- **Instructions for the task**: Only the first line of the listing and the lines after it, up to and including the one containing "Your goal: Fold", should be retyped exactly.
****************************************
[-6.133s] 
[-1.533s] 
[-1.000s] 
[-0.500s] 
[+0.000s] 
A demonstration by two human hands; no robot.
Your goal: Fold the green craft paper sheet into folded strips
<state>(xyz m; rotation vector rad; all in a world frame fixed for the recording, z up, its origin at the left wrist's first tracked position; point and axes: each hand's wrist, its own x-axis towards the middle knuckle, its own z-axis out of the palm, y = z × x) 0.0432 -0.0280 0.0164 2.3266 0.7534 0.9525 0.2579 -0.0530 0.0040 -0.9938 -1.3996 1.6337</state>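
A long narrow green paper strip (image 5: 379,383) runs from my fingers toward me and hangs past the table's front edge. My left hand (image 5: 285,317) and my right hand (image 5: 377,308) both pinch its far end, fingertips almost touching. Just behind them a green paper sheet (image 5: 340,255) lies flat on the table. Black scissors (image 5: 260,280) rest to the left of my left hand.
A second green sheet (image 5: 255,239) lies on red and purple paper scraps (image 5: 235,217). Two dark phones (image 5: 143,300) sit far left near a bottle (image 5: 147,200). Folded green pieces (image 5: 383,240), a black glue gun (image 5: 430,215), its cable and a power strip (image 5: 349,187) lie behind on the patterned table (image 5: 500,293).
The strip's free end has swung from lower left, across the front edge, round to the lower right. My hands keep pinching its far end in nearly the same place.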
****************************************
- **Task answer**:
[-6.133s] 
[-1.533s] 
[-1.000s] 
[-0.500s] 
[+0.000s] 
A demonstration by two human hands; no robot.
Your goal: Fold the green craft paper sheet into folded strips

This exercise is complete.